NEWS

Tips lead to second search on Hickory Street apartment

Craig Shoup
Reporter

CLYDE – Investigators into the homicide of a Ballville Township woman have received several tips helping them close the gap on the number of people of interest in the case, a detective said.

There are no suspects, and police still are investigating the death of Heather Bogle, 28, who was found beaten and shot to death in the trunk of her car Friday night in Clyde.

Authorities are offering a $5,000 reward for information leading to the leads to identifying the person or people responsible for the brutal killing.

Detective Sean O’Connell said a tip led to a trip to an abandoned building and a second search of the Somerton Apartment Complex in the 240 block of Hickory Street in Clyde.

“One tip led us to this individual that maybe something that had occurred on County Road 175 and County Road 113. That locations falls within the last time the phone pinged (off the cell tower),” O’Connell said. “We decided to bring a cadaver dog with us with the intent on finding tissue, clothing, blood, hair or fibers. We didn’t find anything.”

Despite not finding anything in the buildings, O’Connell said investigators decided to use the cadaver dog to search the apartment previously searched Monday.

“That’s the apartment we believe our victim (Bogle) is somehow associated with, at least as of Thursday,” O’Connell said. “The cadaver dog alerts on the front door, suggesting to handler that human remains may have been present.”

O’Connell said investigators did not find any evidence to suggest the apartment as the homicide location. He said investigators were looking for possible evidence she was physically harmed at the apartment because she showed signs of blunt force trauma throughout her body during the initial autopsy findings.

O’Connell said they still are seeking any information for the investigation. He said anyone with information about the green 2003 Oldsmobile Alero can call the sheriff’s office at 419-332-2613.

Bogle last was seen punching out at 6:17 a.m. after her shift at Whirlpool.

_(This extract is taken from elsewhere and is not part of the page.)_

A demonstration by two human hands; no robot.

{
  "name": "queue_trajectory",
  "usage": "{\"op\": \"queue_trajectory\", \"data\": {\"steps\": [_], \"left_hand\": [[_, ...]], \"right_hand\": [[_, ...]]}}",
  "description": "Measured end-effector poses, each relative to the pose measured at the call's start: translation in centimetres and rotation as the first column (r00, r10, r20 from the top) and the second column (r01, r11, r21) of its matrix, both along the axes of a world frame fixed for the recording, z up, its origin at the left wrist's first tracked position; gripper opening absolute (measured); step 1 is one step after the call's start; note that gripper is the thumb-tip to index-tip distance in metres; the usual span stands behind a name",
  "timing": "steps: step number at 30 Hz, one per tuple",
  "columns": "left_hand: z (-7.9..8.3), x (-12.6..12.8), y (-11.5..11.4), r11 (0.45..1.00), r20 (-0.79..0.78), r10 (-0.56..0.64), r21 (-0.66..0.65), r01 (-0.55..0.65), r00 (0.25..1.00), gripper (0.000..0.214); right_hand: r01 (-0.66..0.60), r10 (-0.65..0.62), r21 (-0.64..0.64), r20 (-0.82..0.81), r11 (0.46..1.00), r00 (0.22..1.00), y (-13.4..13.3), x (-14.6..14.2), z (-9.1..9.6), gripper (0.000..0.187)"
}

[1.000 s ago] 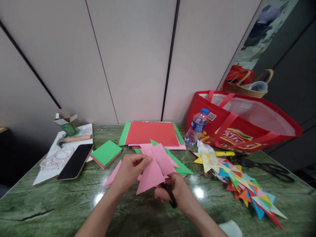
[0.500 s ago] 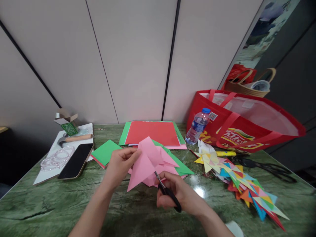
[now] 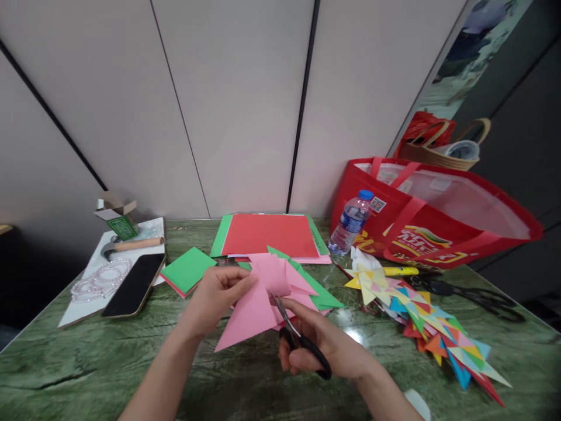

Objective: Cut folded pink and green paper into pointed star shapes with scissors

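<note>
My left hand (image 3: 227, 290) pinches the upper left part of a folded pink paper (image 3: 252, 310) between thumb and fingers. One long point of that paper slants down to the left. In my right hand (image 3: 315, 339) is a pair of scissors (image 3: 291, 323) with black handles, fingers through the loops. Their blades are slightly parted at the paper's middle; whether they are cutting cannot be made out. Behind lie more pink folded pieces (image 3: 302, 280) and a green folded piece (image 3: 322, 290), partly covered.
Red sheets (image 3: 272, 234) lie at the back, green squares (image 3: 188, 270) to the left. A phone (image 3: 135, 285) and hammer (image 3: 135, 245) sit further left. On the right are a water bottle (image 3: 352, 225), a red bag (image 3: 394, 216), colourful folded paper (image 3: 432, 321) and larger black scissors (image 3: 477, 298).
The pink paper has tilted and its long point has swung down and left. The scissor blades have moved up over the paper and parted. My left hand has shifted slightly right.
</note>
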State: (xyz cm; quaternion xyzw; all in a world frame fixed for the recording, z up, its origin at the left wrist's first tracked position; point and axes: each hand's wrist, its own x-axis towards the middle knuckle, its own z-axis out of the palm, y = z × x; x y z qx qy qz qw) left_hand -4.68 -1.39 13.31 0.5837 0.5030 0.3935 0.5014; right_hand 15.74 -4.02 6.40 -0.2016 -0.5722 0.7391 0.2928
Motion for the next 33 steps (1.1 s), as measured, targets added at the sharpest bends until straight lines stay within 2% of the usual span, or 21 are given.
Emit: {"op": "queue_trajectory", "data": {"steps": [3,6,10,17,22,27,33], "left_hand": [[0.0,0.1,-0.1,0.999,0.027,-0.014,-0.028,0.015,1.000,0.030],[-0.2,0.2,-0.2,0.999,-0.011,-0.042,-0.006,0.042,0.999,0.031],[-0.3,0.7,-0.4,0.998,-0.060,-0.064,-0.006,0.064,0.996,0.032],[-0.7,0.9,-0.4,0.999,-0.085,-0.052,-0.002,0.052,0.995,0.028],[-1.1,0.9,-0.2,0.994,-0.164,-0.105,0.022,0.110,0.981,0.028],[-0.9,1.2,-0.3,0.995,-0.198,-0.088,0.031,0.096,0.976,0.027],[-0.6,1.4,-0.4,0.996,-0.225,-0.069,0.034,0.078,0.972,0.027]], "right_hand": [[0.022,-0.023,0.034,0.020,0.999,1.000,0.0,0.0,-0.1,0.073],[0.038,-0.039,0.051,0.017,0.998,0.999,-0.1,-0.3,-0.4,0.072],[0.128,-0.129,0.048,0.025,0.991,0.991,-0.4,-0.8,-0.4,0.070],[0.195,-0.195,-0.006,0.002,0.981,0.981,-0.5,-1.7,0.5,0.045],[0.223,-0.223,-0.024,-0.002,0.974,0.975,-0.5,-1.9,0.1,0.041],[0.267,-0.267,0.013,0.013,0.964,0.964,-0.6,-2.0,0.2,0.034],[0.308,-0.307,-0.008,0.033,0.951,0.951,-0.7,-2.5,0.1,0.029]]}}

“Her phone goes dead at around 9:20 a.m.,” O’Connell said. “We’re thinking somewhere in between there she was probably in the OK mode. But things started taking a turn for the worse when her phone went dead.”

O’Connell said Bogle’s routine each morning included calling the babysitter who watched her 5-year-old daughter before she went to school. The routine also included Bogle sleeping when she returned home.

“Had she been OK at 9:20 a.m. or later, she probably would have recharged her phone, kept it on,” he said.

Bogle had little contact with local law enforcement. The sheriff's office had no reports about her, and Clyde police helped her once with a disabled vehicle in 2013.